Comparative analyses of the photosynthetic antenna complexes of six different marine Synechococcus strains isolated from different latitudes revealed clade-specific adaptations to temperature that are likely critical to maintain the biophysical properties of these pigment-protein complexes in the specific thermal niches of these strains. This result nicely complements previous work (Pittera et al., 2014), which showed that the sensitivity of the light-harvesting process to temperature variations was thermotype-dependent and that the thermo-resistance of PBS complexes was directly associated with the growth capacities of the considered strain. Altogether, these complementary studies suggest that the thermoadaptability of light-harvesting complexes likely has a key role in the distinct latitudinal distribution of thermotypes (Sohm et al., 2015; Farrant et al., 2016), although other factors are certainly also involved, such as different membrane composition adjustments or of heat shock proteins and/or antifreeze metabolites.

The functional differences between PBSs of cold- and warm-environment strains are seemingly due to large differences in the molecular flexibility of the three PBPs constituting the rods. In vivo temperature–response curves indicated that PC is the first rod PBP to undergo energetic decoupling, which then propagates through the entire rod, until complete dismantling of the PBS complex. Consistently, we show that among the three rod PBPs, PC is the least thermostable and probably constitutes a fragility point of the PBS rod under heat stress. Our results suggest that the thermotype-specific differences in the stability or flexibility of PC originate at least in part from the modulation of the alanine content as well as from two amino-acid substitutions. We hypothesize that temperature has exerted significant adaptive pressure on PBP evolution in marine Synechococcus, conferring a fitness advantage to cold-adapted strains at high latitude, as shown by their specific ability to grow and photosynthesize at low temperature (Pittera et al., 2014). Further evidence for the central role of the trade-off between PBP flexibility and stability for adaptation to cold and warm niches, respectively, could be obtained from directed mutagenesis targeting the amino acids that we found to differ between the PCs of cold and warm thermotypes. Yet, such genetic manipulation remains a challenging task in marine picocyanobacteria.
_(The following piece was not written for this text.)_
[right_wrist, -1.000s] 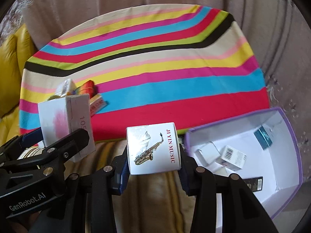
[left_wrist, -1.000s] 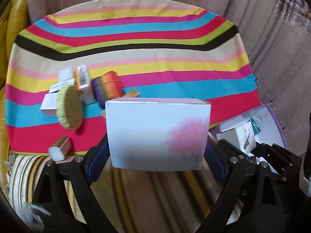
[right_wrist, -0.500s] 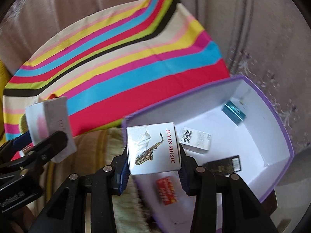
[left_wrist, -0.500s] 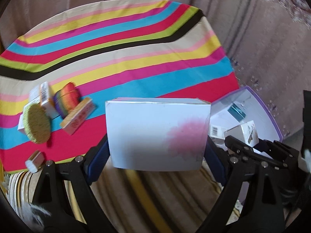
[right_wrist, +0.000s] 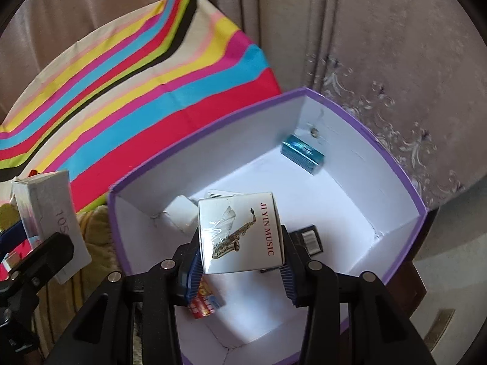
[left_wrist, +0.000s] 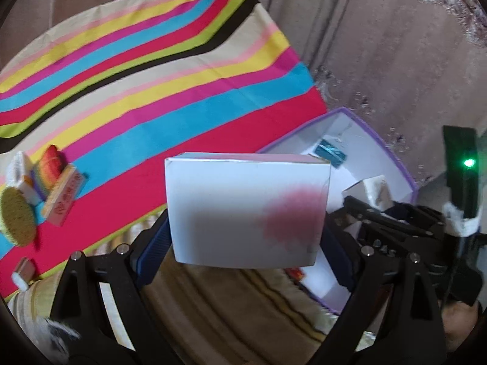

In many organisms, including marine picocyanobacteria (Moore et al., 1995; Johnson et al., 2006; Pittera et al., 2014), the maximal growth-rate temperature is very close to the cell death temperature and physiological models suggest that the latter temperature coincides with a denaturation catastrophe of the proteome (Dill et al., 2011). The high sensitivity of protein structure and function to temperature variations indicates that the ongoing global climate change is likely to affect cells through perturbation of enzymatic and structural proteins. The evolutionary process described here, which is a component of the thermotypic diversification occurring in several major Synechococcus lineages, is probably one of the key factors explaining the global ecological success of these cyanobacteria. Elucidating such processes is important in the context of global climate change as the latter will undoubtedly induce alterations of the composition of the phytoplanktonic communities over large oceanic spatial scales and thus impact top levels of food webs.